◆ The task: Starting at the line that contains "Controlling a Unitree", return every line down to the end of the records below, exactly as written.
BEGIN Material to process
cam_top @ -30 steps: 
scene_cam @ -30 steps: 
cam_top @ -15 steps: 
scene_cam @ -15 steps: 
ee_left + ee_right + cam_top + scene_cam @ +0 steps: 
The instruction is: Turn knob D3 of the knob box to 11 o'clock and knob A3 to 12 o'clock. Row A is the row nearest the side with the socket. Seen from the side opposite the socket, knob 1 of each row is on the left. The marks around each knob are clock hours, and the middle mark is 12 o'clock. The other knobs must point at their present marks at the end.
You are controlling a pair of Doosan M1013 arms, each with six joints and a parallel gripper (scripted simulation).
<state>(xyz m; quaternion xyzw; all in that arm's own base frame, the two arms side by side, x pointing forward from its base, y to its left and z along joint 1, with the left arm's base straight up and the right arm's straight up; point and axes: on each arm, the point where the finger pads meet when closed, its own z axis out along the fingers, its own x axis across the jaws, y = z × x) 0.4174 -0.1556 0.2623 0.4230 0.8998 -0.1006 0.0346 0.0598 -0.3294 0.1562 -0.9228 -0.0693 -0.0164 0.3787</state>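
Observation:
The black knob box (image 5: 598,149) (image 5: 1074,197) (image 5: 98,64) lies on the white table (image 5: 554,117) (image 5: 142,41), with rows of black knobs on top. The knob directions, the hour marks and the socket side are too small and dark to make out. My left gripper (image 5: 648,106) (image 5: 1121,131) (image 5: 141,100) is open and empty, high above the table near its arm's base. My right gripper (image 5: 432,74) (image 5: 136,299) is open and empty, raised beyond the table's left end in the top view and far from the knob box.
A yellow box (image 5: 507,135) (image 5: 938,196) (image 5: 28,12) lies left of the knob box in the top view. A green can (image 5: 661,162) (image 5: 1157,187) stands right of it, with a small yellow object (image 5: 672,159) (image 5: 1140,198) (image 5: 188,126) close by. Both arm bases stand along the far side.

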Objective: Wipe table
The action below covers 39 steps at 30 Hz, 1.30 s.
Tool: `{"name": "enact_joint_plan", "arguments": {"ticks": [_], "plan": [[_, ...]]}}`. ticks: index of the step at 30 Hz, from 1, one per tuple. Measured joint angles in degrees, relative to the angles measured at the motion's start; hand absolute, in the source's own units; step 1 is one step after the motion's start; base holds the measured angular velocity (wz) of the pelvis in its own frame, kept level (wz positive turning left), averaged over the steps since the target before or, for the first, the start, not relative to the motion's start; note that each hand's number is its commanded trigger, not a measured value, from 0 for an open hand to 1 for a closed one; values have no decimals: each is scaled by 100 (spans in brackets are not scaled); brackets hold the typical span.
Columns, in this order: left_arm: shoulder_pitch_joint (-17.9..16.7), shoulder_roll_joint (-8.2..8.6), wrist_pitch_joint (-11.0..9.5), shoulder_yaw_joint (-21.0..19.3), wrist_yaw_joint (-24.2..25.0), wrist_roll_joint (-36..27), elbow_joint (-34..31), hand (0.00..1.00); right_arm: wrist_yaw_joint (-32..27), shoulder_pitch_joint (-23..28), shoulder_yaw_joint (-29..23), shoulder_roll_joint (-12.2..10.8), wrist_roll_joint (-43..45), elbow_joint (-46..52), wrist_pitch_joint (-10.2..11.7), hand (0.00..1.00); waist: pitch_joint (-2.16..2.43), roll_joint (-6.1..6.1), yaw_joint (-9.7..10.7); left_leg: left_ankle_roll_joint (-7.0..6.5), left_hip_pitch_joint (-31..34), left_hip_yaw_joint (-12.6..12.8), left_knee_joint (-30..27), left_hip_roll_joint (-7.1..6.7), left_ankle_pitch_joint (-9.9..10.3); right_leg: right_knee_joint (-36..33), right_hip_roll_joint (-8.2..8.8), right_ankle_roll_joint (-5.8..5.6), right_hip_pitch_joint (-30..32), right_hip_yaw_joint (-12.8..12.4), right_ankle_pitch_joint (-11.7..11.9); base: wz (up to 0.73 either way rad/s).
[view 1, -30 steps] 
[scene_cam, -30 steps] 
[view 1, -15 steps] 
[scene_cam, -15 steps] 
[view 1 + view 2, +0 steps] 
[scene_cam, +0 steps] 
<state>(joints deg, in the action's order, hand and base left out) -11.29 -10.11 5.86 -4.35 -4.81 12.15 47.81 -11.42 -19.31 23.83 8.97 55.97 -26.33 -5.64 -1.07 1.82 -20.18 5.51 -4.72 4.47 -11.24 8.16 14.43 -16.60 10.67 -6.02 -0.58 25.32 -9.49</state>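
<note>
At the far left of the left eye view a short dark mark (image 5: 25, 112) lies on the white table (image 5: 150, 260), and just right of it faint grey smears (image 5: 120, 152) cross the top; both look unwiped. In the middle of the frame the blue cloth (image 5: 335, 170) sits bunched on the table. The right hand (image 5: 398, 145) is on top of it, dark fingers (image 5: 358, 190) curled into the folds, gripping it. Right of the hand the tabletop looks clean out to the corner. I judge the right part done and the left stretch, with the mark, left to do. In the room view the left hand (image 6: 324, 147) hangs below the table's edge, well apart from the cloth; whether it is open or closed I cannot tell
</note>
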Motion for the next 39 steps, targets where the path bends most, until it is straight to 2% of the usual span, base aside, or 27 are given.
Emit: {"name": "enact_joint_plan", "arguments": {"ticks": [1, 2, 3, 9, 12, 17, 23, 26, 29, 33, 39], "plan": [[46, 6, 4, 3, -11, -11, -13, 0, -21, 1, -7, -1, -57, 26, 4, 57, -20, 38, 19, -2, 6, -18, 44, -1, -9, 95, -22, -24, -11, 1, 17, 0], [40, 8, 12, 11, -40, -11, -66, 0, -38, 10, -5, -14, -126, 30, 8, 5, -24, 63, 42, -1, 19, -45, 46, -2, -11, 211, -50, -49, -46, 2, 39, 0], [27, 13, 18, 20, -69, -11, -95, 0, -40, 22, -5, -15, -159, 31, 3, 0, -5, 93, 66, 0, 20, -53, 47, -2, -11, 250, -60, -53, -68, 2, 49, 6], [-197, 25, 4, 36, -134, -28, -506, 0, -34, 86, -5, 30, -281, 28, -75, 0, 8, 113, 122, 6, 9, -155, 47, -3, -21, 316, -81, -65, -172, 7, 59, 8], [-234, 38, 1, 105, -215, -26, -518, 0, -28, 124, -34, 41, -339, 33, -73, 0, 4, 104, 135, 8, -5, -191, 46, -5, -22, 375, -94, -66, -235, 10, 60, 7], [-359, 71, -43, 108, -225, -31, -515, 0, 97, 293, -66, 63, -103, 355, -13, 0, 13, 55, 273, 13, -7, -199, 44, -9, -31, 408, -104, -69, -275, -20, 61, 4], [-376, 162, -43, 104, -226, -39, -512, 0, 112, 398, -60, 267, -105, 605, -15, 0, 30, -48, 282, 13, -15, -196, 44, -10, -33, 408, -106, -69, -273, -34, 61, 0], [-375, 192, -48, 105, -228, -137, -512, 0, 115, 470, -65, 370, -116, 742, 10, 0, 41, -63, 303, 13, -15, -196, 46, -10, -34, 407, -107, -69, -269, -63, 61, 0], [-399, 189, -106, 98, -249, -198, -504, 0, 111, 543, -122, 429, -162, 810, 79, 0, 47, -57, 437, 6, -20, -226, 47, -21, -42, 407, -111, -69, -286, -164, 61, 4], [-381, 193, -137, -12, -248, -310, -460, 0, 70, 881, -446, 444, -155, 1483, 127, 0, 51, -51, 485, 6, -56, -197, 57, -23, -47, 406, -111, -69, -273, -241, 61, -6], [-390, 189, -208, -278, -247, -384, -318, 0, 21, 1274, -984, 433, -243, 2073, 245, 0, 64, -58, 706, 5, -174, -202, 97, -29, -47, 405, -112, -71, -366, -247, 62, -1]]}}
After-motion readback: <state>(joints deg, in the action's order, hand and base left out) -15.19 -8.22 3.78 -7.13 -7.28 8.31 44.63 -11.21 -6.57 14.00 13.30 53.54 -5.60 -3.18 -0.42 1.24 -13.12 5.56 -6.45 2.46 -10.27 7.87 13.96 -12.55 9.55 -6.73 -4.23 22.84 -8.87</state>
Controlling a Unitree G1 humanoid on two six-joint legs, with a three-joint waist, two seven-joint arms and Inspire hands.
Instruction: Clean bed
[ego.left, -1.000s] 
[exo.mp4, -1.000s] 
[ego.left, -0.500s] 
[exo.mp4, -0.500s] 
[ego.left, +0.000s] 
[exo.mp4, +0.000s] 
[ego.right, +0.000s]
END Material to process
◆ Task solution:
Controlling a Unitree G1 humanoid on two six-joint legs, with a three-joint waist, two seven-joint arms and Inspire hands.
Instruction: Clean bed
[ego.left, -1.000s] 
[exo.mp4, -1.000s] 
[ego.left, -0.500s] 
[exo.mp4, -0.500s] 
[ego.left, +0.000s] 
[exo.mp4, +0.000s] 
[ego.right, +0.000s]

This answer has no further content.